Information: www.suvcw.org
They don hot woolen blue uniforms to participate in memorial services at Marietta National Military Cemetery, and also at the vast Union Army graveyard at the notorious Andersonville prisoner of war camp near Americus.
They march in parades, talk to students and civic groups, sponsor Eagle Scout awards and work tediously in dusty libraries, gingerly pouring over crumbling papers to identify graves of unknown U.S. soldiers, hoping to attach names to stark, stubby stone markers at Marietta National etched only with numbers of men who died at Peachtree Creek, Ezra Church, east Atlanta — or anywhere in Georgia.
And members of four Georgia “camps” of the Sons of Union Veterans sometimes even put up signs in places like the Marietta Square, hoping to recruit Georgians whose ancestors wore blue in what many southerners still call the War of North Aggression.
That’s right, Sons of Union Veterans of the Civil War, not Sons of Confederate Veterans.

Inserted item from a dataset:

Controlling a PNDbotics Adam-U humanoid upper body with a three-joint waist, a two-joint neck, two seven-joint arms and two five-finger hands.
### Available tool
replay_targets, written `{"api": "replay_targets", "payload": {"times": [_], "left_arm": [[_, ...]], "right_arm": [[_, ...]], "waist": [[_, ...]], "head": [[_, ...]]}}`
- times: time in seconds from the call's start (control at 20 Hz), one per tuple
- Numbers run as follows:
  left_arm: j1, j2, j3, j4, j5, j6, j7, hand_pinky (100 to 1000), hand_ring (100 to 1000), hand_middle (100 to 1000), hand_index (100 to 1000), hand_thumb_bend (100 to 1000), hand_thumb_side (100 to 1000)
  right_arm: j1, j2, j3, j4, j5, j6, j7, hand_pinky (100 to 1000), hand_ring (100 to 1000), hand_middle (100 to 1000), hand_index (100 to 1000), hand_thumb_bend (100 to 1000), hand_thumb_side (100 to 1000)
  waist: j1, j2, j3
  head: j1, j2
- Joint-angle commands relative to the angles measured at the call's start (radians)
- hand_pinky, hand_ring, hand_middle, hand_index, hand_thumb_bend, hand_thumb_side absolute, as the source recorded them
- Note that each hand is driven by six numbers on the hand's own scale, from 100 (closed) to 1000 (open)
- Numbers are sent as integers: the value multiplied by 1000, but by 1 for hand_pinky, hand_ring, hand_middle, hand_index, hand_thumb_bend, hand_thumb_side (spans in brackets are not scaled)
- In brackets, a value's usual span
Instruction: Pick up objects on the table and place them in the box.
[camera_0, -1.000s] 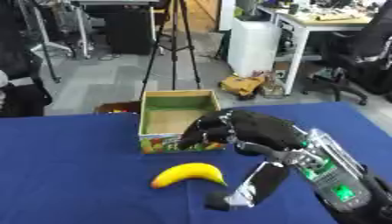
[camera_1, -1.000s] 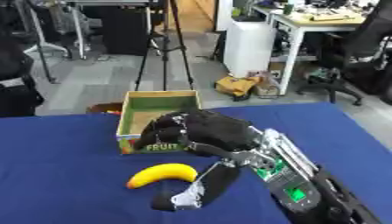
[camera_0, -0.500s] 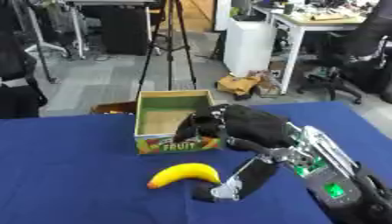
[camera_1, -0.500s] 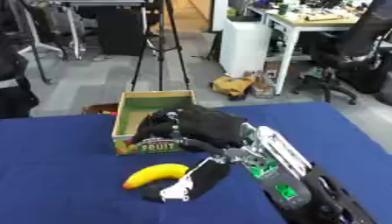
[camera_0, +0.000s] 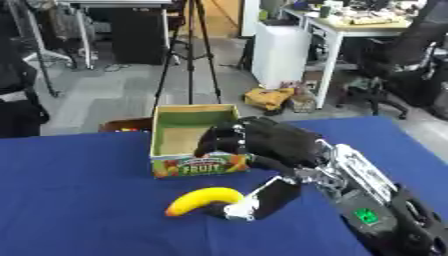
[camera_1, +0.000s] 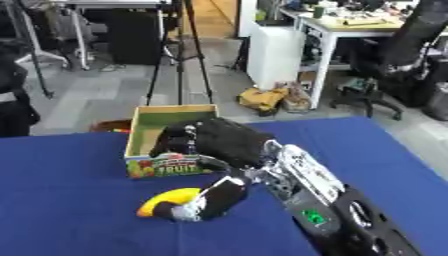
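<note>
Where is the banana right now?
The banana lies on the blue table, left of centre, just in front of the fruit box, with the right hand's thumb beside it.

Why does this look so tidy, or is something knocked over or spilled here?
Nothing stands out. The box sits upright and open on the blue table, the banana lies whole in front of it, and the right hand reaches over it. No spill or damage shows.

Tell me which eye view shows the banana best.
The left eye view: the banana lies on the blue table with nearly its whole yellow curve clear, the right hand only near its right end. In the right eye view the thumb covers its right half.
</note>
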Motion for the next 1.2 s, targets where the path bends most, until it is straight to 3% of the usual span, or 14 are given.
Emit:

Nationally, the SCV members outnumber the SUV 20,000 to 6,000.
Bill Miller, 65, often plays taps at patriotic ceremonies at Marietta National and at the Andersonville National Historic Site near Americus, where 13,872 Union dead are interred, and also at an annual event honoring Georgians who survived Pearl Harbor.
Miller, vice commander of the Georgia-South Carolina Department of the SUVCV, is a Pennsylvania native who, like a growing number of transplanted southerners, signed up for the SUV and is now an official of the Kennesaw camp. He is a Vietnam veteran and loves history.
About 70 members of four “camps” in Georgia — Lawrenceville, Kennesaw, Atlanta and Roswell — take part in living history programs, clean up and maintain cemeteries and hold memorial services at Marietta National the day before Memorial Day and at Andersonville two days before.
Later this month, a group of SUV members hold a ceremony in Andersonville to honor Union dead. And on Nov. 8, a “recreation” of the sacking of Marietta by Union troops is scheduled, with assistance from the SUV.
Miller says the SUV’s goal is “to honor those who fought and died to end slavery and save the Union.”
At a recent convention of the SUV, members dedicated a $20,000 marble monument to Wisconsin troops who fought at the Battle of Allatoona Pass.
“Brad Quinlin, one of our members, is constantly trying to identify the unknowns at Marietta National,” Miller says. “He has identified quite a few.”
At Marietta National, 10,312 Union soldiers are buried, including 2,996 under “unknown” markers.
Wallace B. Eberhard, professor emeritus of journalism at the University of Georgia and a member of the Lawrenceville camp, had four ancestors who wore the blue, including one imprisoned at Andersonville.
“We’re not into refighting the war,” Eberhard says. “It’s about remembering what these ordinary men did.”
The camps meet monthly, says Ray Wozniak, 66, head of the Lawrenceville group.